== Dataset entries

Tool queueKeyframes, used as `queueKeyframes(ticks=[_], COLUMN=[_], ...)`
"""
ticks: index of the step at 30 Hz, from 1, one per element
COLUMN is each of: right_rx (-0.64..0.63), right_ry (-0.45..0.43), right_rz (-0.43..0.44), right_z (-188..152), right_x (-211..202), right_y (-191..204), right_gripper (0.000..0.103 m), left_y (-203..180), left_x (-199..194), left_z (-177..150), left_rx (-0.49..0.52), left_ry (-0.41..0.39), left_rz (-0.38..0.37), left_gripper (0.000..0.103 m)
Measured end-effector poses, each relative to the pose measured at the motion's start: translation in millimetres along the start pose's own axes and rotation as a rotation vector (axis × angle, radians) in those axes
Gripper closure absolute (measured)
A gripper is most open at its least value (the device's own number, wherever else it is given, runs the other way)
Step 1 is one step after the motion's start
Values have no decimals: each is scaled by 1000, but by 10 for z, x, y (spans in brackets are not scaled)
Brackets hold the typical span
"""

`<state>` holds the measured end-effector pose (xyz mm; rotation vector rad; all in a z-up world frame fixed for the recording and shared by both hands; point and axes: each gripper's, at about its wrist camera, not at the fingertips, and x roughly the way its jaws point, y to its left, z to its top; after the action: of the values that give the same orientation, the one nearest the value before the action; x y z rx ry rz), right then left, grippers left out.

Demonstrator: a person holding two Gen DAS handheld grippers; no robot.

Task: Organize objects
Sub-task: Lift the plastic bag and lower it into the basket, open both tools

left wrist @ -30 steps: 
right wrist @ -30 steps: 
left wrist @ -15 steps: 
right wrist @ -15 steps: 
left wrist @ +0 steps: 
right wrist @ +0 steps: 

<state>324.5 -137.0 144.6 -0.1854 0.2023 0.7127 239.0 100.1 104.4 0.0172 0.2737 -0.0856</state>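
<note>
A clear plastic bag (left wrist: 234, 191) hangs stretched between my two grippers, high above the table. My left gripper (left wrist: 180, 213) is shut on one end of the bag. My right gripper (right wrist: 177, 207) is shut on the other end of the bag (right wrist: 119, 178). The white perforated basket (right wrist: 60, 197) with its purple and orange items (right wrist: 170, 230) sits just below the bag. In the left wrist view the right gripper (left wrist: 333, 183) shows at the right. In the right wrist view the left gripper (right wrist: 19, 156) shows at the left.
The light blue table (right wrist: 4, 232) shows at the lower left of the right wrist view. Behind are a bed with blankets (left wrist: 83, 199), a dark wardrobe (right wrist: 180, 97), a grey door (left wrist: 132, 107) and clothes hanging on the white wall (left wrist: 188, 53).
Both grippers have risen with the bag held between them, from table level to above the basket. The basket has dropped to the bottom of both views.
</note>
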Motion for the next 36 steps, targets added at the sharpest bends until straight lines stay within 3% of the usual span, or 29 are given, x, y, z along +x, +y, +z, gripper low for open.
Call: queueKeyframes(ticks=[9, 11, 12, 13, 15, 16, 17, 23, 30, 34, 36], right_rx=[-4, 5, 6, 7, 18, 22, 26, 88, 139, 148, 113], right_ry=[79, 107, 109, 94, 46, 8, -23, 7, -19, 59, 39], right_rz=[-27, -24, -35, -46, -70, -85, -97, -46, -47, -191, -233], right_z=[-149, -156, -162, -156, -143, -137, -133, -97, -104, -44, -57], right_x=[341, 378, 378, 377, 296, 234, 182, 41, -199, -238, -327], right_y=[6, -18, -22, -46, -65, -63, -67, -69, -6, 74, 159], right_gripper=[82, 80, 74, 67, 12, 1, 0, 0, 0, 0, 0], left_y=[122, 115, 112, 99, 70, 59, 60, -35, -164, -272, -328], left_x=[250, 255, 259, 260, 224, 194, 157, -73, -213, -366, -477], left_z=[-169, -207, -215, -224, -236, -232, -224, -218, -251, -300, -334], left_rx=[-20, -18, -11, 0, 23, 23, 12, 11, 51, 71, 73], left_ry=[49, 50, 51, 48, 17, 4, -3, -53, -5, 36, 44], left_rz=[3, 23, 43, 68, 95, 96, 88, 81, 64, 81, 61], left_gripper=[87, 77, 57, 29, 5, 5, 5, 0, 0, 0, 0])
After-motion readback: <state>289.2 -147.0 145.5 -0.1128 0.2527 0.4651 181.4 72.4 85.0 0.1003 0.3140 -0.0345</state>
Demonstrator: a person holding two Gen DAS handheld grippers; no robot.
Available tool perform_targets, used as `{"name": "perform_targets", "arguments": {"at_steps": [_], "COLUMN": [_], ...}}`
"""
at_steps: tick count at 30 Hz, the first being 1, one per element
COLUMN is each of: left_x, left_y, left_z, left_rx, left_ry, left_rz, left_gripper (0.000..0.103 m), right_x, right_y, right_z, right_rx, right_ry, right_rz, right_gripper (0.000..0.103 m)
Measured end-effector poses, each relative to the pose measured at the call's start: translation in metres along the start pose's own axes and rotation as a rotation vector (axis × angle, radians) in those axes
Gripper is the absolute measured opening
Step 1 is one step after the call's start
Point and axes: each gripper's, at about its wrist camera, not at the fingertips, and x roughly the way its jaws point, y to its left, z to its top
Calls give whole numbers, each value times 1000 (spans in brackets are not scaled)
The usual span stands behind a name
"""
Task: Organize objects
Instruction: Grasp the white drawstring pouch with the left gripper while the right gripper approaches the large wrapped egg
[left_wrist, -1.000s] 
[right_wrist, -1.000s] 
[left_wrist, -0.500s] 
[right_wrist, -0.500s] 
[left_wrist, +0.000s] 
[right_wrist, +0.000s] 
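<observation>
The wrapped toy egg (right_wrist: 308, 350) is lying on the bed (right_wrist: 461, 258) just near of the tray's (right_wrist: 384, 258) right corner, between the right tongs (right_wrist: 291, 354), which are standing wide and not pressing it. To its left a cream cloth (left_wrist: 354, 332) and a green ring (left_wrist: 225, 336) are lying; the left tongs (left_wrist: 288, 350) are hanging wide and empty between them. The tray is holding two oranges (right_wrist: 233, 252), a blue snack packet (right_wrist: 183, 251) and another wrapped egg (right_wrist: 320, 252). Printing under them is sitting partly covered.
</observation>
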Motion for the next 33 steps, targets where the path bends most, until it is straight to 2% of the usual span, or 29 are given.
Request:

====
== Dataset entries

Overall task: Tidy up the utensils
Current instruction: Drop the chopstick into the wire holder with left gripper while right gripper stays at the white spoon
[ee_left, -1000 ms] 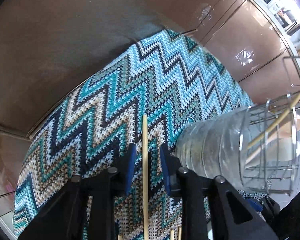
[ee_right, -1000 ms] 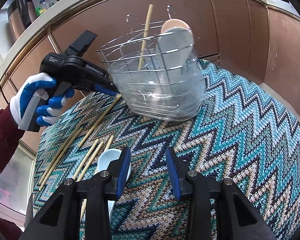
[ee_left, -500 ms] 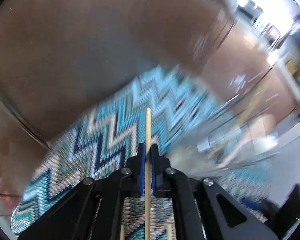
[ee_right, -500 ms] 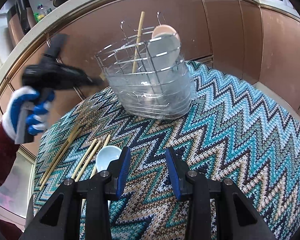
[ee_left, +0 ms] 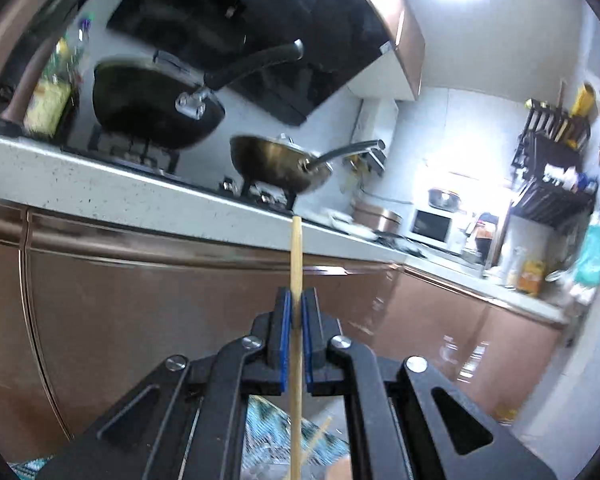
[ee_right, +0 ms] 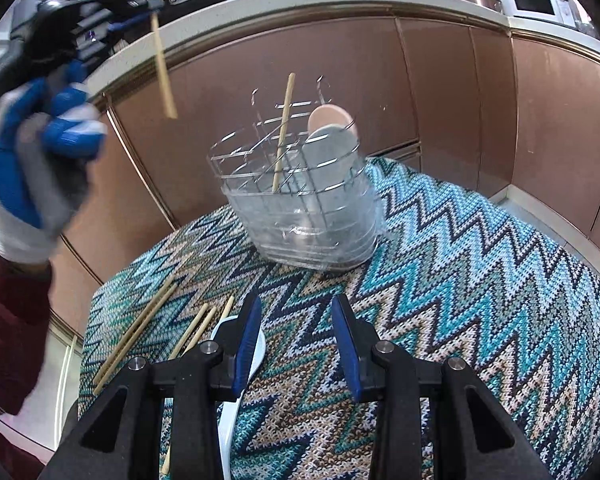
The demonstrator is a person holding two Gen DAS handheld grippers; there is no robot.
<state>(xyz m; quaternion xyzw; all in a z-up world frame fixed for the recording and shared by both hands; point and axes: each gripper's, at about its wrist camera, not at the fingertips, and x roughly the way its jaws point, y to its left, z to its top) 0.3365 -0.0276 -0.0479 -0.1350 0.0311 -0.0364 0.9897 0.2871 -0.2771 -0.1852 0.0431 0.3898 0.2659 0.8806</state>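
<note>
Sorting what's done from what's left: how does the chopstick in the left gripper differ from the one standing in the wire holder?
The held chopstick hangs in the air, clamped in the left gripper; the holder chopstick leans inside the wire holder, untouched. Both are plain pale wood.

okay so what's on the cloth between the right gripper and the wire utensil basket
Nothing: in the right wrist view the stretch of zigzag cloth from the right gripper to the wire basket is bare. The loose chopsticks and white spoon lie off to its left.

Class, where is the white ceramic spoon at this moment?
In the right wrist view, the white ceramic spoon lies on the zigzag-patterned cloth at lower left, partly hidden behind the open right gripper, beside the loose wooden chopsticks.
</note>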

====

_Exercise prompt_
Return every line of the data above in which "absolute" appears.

_Answer for the task_
Gripper closure absolute (measured)
Gripper is the absolute measured opening

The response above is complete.